CNN Construction

How to build a BAD CNN? What would make training results bad for a DL Task?

To build a bad cnn is easy, the question should be how to build a good one, and in that point a lot of specializations can help you. Check them out. Start with the Deep Learning specialization.

2 Likes

The answers could be many.

  • Not having an appropriate loss function
  • Or activation function
  • Or image distribution (what I mean is, having lets say 64x64 images for training but the test images to be lets say 1000x1000)
1 Like

I second what @gent.spah writes above. To make things even more complicated, an otherwise “good” CNN architecture can still do “bad” things if you let it iterate too many times during training, which can lead to overfitting. Meaning it learns so much about the training inputs that it can in effect reproduce them, but then cannot perform at the same level against new, previously unseen inputs, either in testing or in production. Learning too much and not learning enough are equally “bad” for a CNN.

1 Like

You make a great point here, there is no definitive formula approach to this.

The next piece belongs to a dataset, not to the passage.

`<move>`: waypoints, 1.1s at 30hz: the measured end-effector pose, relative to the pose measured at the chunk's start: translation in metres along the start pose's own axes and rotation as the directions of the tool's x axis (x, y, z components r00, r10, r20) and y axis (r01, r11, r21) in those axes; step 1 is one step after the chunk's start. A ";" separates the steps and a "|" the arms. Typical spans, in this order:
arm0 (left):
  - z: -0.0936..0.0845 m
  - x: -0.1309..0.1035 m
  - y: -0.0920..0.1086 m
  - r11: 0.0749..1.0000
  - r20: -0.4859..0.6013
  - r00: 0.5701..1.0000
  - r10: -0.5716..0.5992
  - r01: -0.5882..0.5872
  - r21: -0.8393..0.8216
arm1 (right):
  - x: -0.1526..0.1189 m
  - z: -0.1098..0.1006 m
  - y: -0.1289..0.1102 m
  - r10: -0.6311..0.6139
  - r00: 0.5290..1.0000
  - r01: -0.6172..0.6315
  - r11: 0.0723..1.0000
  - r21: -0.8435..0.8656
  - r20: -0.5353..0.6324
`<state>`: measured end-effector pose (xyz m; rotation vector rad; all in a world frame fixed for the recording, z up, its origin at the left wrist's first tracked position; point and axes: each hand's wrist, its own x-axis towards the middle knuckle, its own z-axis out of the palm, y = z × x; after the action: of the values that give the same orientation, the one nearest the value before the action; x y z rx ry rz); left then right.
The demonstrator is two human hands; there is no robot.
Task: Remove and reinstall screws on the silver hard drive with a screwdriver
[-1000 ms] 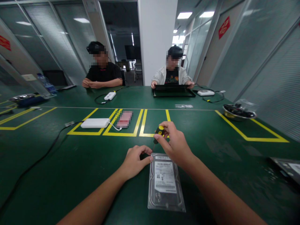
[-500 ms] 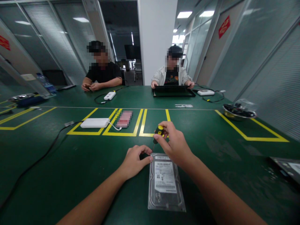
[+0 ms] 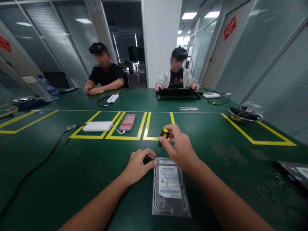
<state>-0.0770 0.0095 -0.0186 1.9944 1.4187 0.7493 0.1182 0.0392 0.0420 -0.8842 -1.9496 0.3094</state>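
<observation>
A silver hard drive (image 3: 170, 205) with a white printed label lies flat on the green table in front of me. My left hand (image 3: 138, 165) is at its far left corner, thumb on the edge and fingers curled around the corner. My right hand (image 3: 179, 146) grips a black and yellow screwdriver (image 3: 164, 134) between thumb and fingers. The screwdriver is tilted slightly, its thin shaft pointing down to that same corner of the drive. Whether its tip sits in a screw is too small to tell.
A white power bank (image 3: 97, 126) with cables lies beyond my left hand, beside a pinkish phone (image 3: 128, 122). A metal bowl of dark parts (image 3: 245, 115) is at right, and another drive-like device (image 3: 295, 171) at the right edge. Two people sit across the table (image 3: 79, 173).
My hands, the screwdriver and the hard drive keep almost the same positions. Across the table, the person on the left has lowered their hands and laid them together on the tabletop.
</observation>
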 end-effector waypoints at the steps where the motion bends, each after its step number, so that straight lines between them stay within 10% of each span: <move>1: 0.000 0.000 0.000 1.000 0.001 1.000 0.000 0.000 0.003 | 0.000 0.000 0.000 -0.002 1.000 0.002 1.000 -0.004 0.001; 33: 0.001 0.001 -0.001 1.000 -0.017 1.000 0.007 -0.007 0.020 | 0.006 -0.009 -0.016 -0.159 0.987 0.159 0.986 0.040 -0.004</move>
<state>-0.0768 0.0104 -0.0202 2.0140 1.4345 0.7593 0.1167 0.0306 0.0589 -0.6976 -1.9929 0.2537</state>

I was actually when I saw first the question going to give some of my ideas about the “good” CNN architecture, but you know there are so many things affecting it, its a science in itself and don’t think I can be more elaborate and expanding than the specializations here.

1 Like

Bad CNN is not the goal, but knowing the factors that can lead to poor training is essential. Avoiding the below mention issues might help.
Dealing with insufficient data: Few data for each feature might lead to overfitting.
Degraded data quality: The data which contain much noise or labels are incorrect, missing data can lead to a poor training model.
Dealing with too complex model might lead to overfitting.
Also dealing with inappropriate loss functions such as the use of regression loss in classification problems may hinder your training.
Dealing with incorrect hyperparameters (such as very poor learning rate, and batch sizes), not using dropout, batch normalization, dealing with imbalanced features, etc.
By avoiding some of these common mistakes we can make a good CNN.

1 Like

I think this is true only in a rather general sense. But to the best of my knowledge, there is no exact recipe one can advise or follow in all use cases. A ‘too complex model’ for one data set might be perfectly fine for another. Or one problem’s ‘too complex’ is another problem’s ‘too simple’. Learning rate is sometimes varied across a single training run; there isn’t a single ‘good’ value and all the rest are bad. Maybe a given CNN works beautifully in development on a powerful server but too computationally expensive for deployment on an edge device.

It might seem an unhelpful answer to the original question, but I would say that a ‘good’ CNN is one that achieves its design objectives for a given operational situation, and you find that by experimentation and analysis. A ‘bad’ CNN doesn’t run quickly enough or produce sufficiently accurate results on the target deployment hardware.

1 Like